- _YOUR GOAL_
Among the entries below, the lines from the one with "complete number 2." up to and including the one with "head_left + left" are to be restated exactly, without pictures.

- _RECORDS FOR THIS TASK_
☆ ☆ ☆ ☆ ☆ ☆ ☆

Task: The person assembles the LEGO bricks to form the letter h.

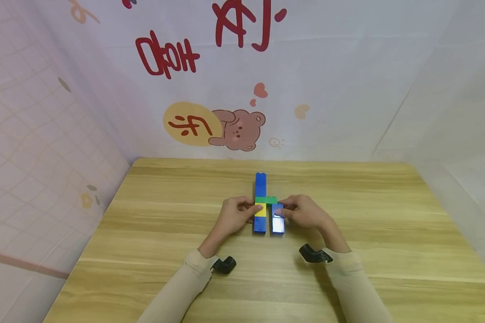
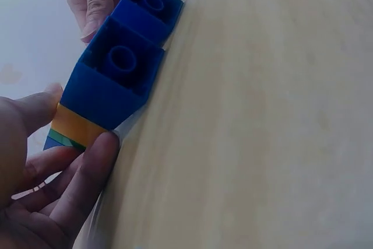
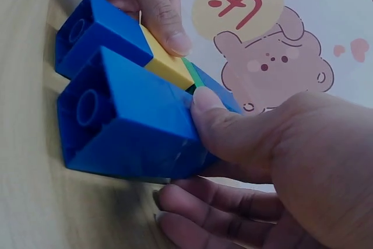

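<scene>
Toy building blocks are joined into one piece, lying sideways with hollow undersides facing me. Its left column has a long blue part (image 1: 260, 186) at the far end, a green block (image 1: 271, 199), a yellow block (image 1: 260, 214) and a blue block (image 2: 93, 94) nearest me. Two more blue blocks (image 1: 278, 225) form a shorter right column, below the green block's right end. My left hand (image 1: 236, 214) pinches the yellow block between thumb and fingers. My right hand (image 1: 307, 211) grips the upper part of the right column (image 3: 151, 115), thumb on top.
The wooden table (image 1: 165, 202) spreads around both hands. A white cloth backdrop (image 1: 335, 89) with a printed bear (image 1: 242, 130) and red lettering rises behind its far edge. Another cloth wall (image 1: 36, 134) stands on the left. Black wrist mounts (image 1: 226, 265) jut inward from the sleeves.
</scene>
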The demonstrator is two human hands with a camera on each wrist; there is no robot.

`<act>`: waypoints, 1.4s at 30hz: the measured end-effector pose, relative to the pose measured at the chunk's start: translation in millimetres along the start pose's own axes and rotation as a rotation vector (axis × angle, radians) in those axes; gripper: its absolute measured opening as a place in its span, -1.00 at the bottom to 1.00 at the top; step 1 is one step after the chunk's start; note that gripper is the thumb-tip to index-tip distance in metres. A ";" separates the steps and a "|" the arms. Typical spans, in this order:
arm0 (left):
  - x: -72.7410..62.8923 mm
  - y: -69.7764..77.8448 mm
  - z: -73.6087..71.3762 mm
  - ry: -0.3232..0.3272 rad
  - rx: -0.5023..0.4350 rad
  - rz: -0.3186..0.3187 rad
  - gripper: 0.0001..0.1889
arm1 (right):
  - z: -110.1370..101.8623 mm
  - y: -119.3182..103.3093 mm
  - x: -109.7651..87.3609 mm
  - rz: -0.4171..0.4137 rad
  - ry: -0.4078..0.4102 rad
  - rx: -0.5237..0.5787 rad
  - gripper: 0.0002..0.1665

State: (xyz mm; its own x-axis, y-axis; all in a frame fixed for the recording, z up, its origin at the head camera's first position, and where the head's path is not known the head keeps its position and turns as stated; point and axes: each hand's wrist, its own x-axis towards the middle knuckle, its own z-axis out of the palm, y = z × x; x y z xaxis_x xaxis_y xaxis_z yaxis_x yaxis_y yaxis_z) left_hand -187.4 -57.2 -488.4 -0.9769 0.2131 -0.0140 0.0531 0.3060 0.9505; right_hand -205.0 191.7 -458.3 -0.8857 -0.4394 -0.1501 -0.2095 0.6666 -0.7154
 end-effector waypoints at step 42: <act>8.3 -6.4 -10.1 0.023 -0.020 0.024 -0.79 | -8.3 6.7 1.5 -0.008 0.037 0.015 -0.63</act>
State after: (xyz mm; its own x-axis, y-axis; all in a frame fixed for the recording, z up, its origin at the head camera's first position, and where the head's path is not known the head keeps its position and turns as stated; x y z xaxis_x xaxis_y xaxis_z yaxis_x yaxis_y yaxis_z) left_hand -197.9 -66.7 -491.4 -0.9800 0.1985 0.0161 0.0729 0.2825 0.9565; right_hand -211.2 200.5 -457.6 -0.8987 -0.4219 -0.1196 -0.2103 0.6540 -0.7267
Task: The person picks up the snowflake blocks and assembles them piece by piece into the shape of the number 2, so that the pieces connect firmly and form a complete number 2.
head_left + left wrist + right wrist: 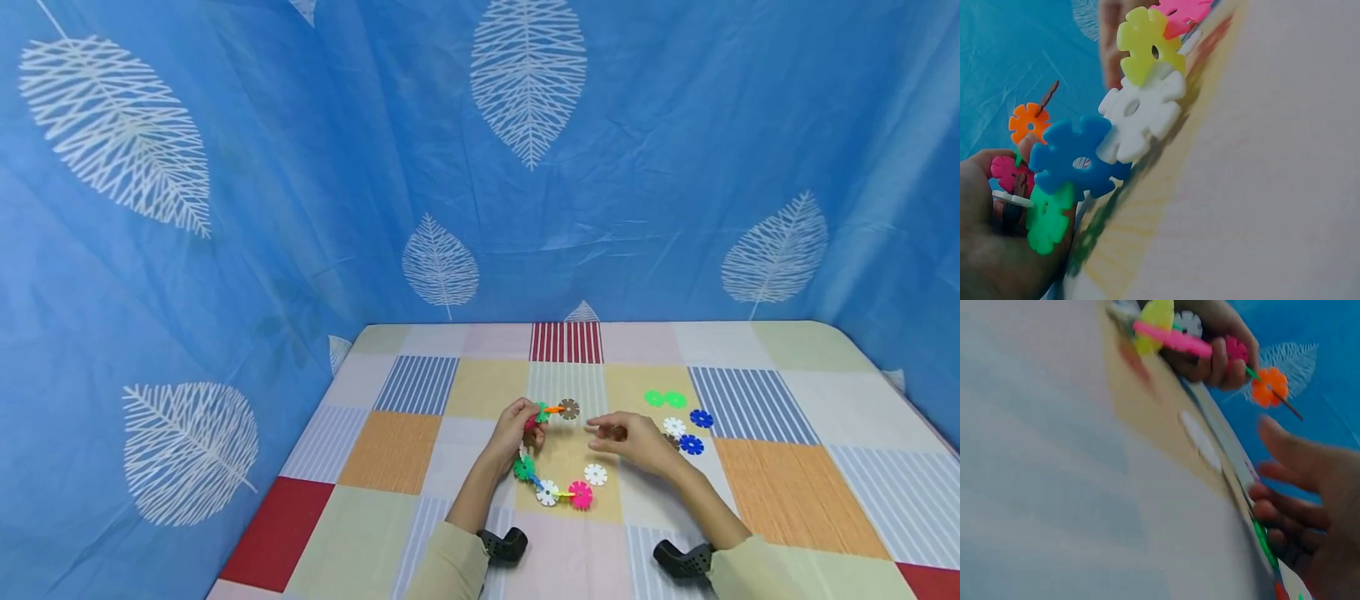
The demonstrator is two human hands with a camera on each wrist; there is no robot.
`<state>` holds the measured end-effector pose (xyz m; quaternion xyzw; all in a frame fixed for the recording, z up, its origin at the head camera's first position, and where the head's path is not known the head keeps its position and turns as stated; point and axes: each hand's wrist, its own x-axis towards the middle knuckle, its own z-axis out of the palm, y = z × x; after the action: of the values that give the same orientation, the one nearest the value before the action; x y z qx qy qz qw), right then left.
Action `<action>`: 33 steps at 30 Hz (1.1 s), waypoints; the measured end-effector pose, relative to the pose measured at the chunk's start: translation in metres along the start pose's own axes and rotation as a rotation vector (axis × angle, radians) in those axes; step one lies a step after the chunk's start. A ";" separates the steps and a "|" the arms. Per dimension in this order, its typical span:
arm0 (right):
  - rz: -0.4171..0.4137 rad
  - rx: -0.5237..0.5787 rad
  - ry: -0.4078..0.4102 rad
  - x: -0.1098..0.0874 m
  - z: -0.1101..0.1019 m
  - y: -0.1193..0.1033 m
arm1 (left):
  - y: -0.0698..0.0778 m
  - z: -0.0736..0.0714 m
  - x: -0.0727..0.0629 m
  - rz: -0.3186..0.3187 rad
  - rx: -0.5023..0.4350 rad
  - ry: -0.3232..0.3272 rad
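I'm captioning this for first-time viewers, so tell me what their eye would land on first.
Most likely the bright blue backdrop with large white leaves, dominating the head view's upper half. Below it, over the patchwork tablecloth, the left hand holds a curved chain of colourful notched discs. The right hand is right of that chain, with loose discs farther right.

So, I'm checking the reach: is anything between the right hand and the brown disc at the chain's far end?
Nothing visible: between the right hand and the brown disc the head view shows only a gap over the tablecloth. The loose white disc lower in that view lies outside that path.
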<state>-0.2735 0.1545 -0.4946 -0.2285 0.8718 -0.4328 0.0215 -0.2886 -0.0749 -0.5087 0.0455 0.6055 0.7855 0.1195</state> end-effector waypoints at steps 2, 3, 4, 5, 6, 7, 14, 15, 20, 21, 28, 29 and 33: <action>-0.077 -0.071 -0.089 -0.008 -0.003 0.004 | 0.000 0.000 0.000 -0.005 -0.011 0.011; -0.117 -0.088 -0.127 -0.011 -0.004 0.005 | 0.000 -0.001 0.000 -0.005 -0.013 0.022; -0.151 -0.099 -0.150 -0.013 -0.004 0.006 | 0.000 -0.001 0.000 -0.003 -0.014 0.031; -0.183 -0.107 -0.162 -0.014 -0.005 0.006 | 0.000 -0.001 -0.001 -0.001 -0.013 0.040; -0.208 -0.115 -0.163 -0.015 -0.005 0.005 | 0.000 -0.001 -0.001 0.004 -0.007 0.048; -0.223 -0.114 -0.161 -0.015 -0.005 0.005 | 0.000 -0.001 -0.001 0.008 0.001 0.052; -0.059 0.082 0.044 -0.005 0.002 0.004 | -0.003 0.001 0.001 -0.006 0.004 0.056; -0.038 0.103 0.123 -0.003 0.004 0.004 | -0.004 0.001 0.001 -0.012 -0.004 0.060; -0.028 0.150 0.382 0.001 0.010 0.004 | -0.005 0.003 0.000 -0.014 0.029 0.051; -0.039 0.167 0.396 0.002 0.011 0.003 | -0.005 0.004 0.000 -0.013 0.041 0.050; -0.078 0.199 0.415 0.002 0.013 0.001 | -0.005 0.004 -0.002 -0.004 0.090 0.042; -0.075 0.201 0.416 0.002 0.014 0.001 | -0.006 0.004 -0.002 -0.004 0.091 0.041; -0.068 0.246 0.397 0.002 0.014 0.004 | -0.006 0.004 -0.001 -0.008 0.082 0.029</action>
<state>-0.2732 0.1449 -0.5062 -0.1639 0.7913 -0.5729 -0.1375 -0.2857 -0.0702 -0.5136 0.0367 0.6391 0.7600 0.1121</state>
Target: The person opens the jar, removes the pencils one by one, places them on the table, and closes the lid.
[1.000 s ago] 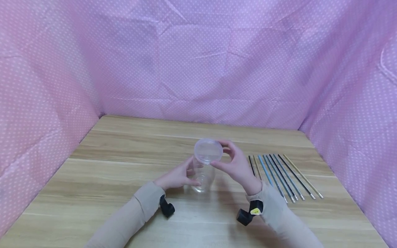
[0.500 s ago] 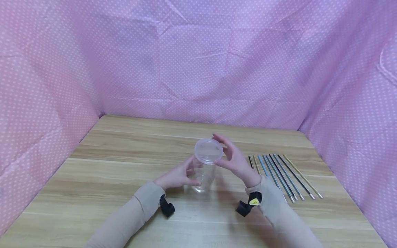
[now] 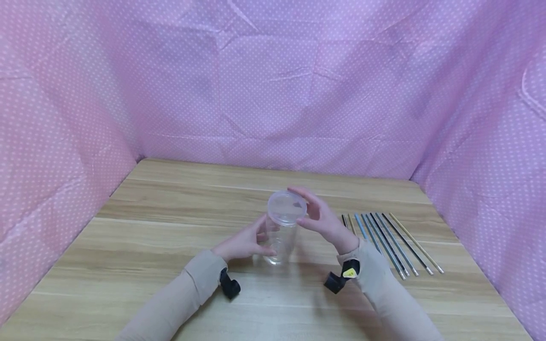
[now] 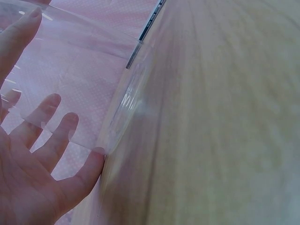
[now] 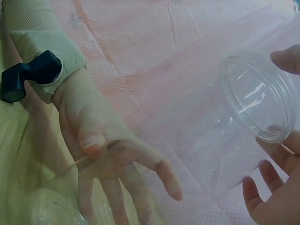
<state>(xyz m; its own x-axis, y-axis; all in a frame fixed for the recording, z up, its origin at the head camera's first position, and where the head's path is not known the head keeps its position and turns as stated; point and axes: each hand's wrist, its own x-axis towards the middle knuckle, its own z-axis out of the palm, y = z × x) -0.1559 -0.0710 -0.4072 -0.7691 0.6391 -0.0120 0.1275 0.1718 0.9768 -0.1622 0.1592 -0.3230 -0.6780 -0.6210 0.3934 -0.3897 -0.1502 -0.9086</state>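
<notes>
A tall clear plastic jar (image 3: 279,244) stands upright near the middle of the wooden table, with a round clear lid (image 3: 283,208) on top. My left hand (image 3: 245,240) holds the jar low on its side, thumb on the near side and fingers behind. Through the clear wall, those fingers (image 4: 61,122) show spread along it in the left wrist view. On the right, my right hand (image 3: 322,219) grips the lid at its rim, thumb at the near edge and index finger across the far edge. The right wrist view shows the lid (image 5: 258,96) between thumb and fingers.
Several pencils (image 3: 396,248) in black, blue and natural wood lie side by side at the right, partly behind the right forearm. The wooden tabletop (image 3: 170,203) is enclosed by pink dotted cloth (image 3: 273,94) at the back and sides.
The right thumb has slid slightly right along the near rim, while the index finger has shifted left over the far edge. The left hand and jar stay put.
</notes>
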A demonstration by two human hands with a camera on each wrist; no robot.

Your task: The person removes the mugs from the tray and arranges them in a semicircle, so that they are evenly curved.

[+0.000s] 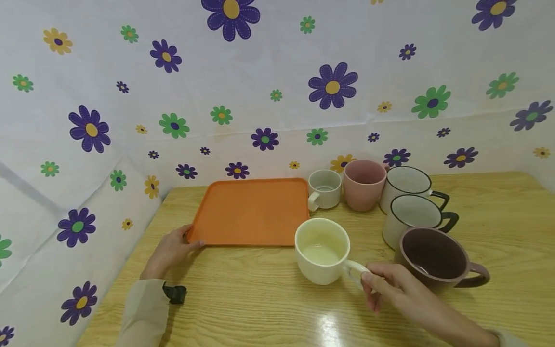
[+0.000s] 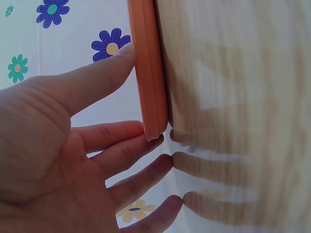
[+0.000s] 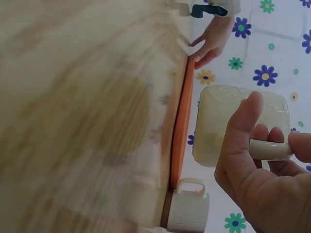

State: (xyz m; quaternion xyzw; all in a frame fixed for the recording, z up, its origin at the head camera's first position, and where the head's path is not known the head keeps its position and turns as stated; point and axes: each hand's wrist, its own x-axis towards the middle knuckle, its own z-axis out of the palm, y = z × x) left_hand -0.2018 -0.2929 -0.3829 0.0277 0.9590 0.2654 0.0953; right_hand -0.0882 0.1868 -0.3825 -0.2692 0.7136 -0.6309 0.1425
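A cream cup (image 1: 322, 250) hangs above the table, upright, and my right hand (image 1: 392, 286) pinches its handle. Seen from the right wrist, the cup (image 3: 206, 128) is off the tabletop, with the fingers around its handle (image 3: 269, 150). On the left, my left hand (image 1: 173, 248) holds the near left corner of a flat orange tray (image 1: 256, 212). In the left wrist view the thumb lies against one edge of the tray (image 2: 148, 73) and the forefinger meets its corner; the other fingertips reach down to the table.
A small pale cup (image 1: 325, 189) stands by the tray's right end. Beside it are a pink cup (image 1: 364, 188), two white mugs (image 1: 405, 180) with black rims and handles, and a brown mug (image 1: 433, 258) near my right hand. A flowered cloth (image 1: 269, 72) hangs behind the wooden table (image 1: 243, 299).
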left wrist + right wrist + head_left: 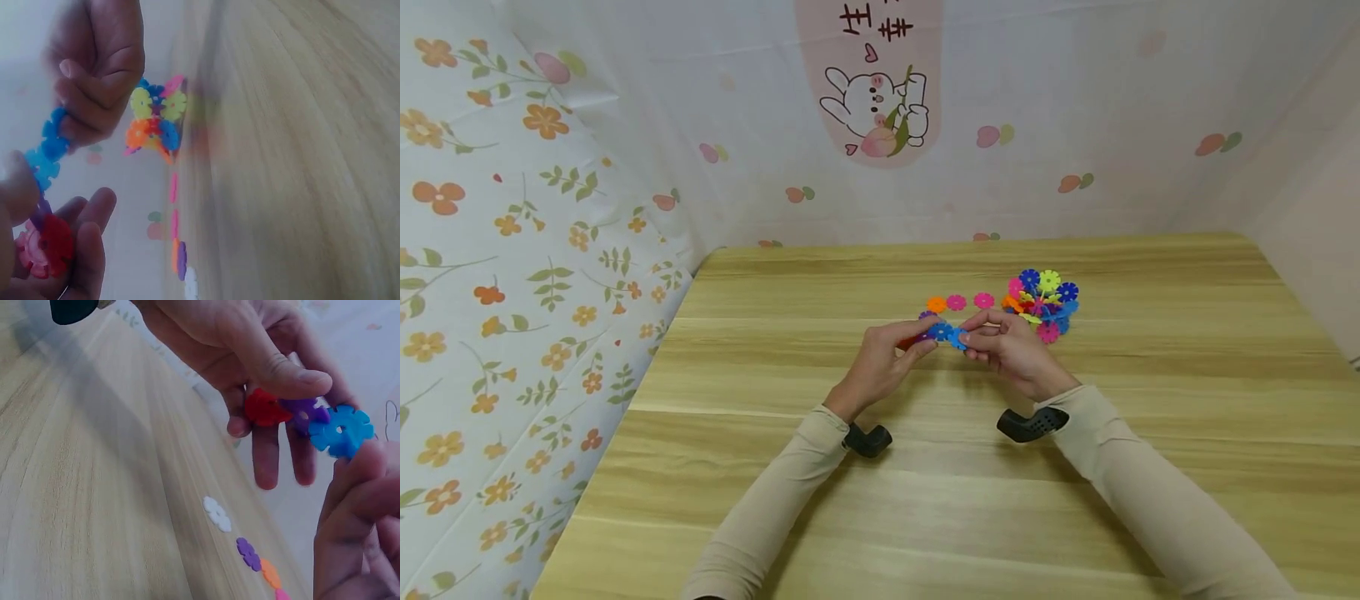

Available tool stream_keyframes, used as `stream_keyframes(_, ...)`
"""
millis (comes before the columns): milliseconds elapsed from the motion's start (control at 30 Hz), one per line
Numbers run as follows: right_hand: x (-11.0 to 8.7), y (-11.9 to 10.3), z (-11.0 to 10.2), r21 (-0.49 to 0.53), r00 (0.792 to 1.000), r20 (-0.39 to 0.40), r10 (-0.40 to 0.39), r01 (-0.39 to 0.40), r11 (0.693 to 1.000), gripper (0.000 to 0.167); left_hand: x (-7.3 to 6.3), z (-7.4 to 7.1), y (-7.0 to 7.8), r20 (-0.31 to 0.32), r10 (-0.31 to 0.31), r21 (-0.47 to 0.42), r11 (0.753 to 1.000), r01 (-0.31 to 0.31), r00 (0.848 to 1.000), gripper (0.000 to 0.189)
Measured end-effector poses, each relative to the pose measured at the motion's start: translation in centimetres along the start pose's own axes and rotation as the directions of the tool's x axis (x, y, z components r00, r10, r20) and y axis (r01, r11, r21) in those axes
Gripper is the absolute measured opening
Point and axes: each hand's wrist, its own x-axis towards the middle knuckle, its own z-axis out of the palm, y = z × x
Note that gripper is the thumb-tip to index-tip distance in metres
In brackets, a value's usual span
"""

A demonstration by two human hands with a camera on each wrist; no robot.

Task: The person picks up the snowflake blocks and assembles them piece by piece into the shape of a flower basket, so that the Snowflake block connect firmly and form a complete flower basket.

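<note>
My left hand (883,354) pinches a short chain of flower-shaped snowflake discs above the table. In the right wrist view the chain runs from a red disc (265,407) through a purple disc (303,415) to a blue disc (340,434). A pinkish disc (31,253) shows beside the red one in the left wrist view. At the chain's blue end, my right hand (1018,350) pinches another blue disc (55,140) between thumb and fingers. The two blue discs touch; fingertips partly cover how they join.
Beyond my right hand stands a multicoloured cluster of discs (1037,307). Loose discs lie in a row behind the hands: two pink (983,300), one orange (936,305), one purple (248,554) and one white (217,514). A printed cloth (737,183) hangs behind the wooden table (925,508).
</note>
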Motion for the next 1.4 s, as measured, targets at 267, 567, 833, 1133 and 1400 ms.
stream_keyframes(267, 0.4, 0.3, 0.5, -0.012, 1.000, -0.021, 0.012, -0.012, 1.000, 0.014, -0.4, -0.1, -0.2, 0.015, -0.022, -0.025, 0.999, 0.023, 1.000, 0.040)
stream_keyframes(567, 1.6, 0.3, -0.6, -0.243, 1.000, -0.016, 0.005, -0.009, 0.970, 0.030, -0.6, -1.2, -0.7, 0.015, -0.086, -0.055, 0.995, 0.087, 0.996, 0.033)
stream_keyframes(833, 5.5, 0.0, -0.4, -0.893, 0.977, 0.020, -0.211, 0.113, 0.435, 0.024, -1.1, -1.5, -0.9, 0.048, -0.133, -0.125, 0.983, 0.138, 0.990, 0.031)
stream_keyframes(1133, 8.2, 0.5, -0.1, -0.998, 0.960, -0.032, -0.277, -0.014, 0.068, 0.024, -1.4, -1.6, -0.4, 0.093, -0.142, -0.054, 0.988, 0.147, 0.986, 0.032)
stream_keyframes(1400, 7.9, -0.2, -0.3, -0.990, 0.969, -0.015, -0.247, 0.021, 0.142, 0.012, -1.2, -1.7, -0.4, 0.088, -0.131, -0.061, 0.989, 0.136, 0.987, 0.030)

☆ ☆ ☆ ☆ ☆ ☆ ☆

- _RESPONSE FOR THIS EXERCISE_
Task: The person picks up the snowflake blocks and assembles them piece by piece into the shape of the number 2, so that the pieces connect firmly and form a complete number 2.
head_left + left wrist + right wrist: 

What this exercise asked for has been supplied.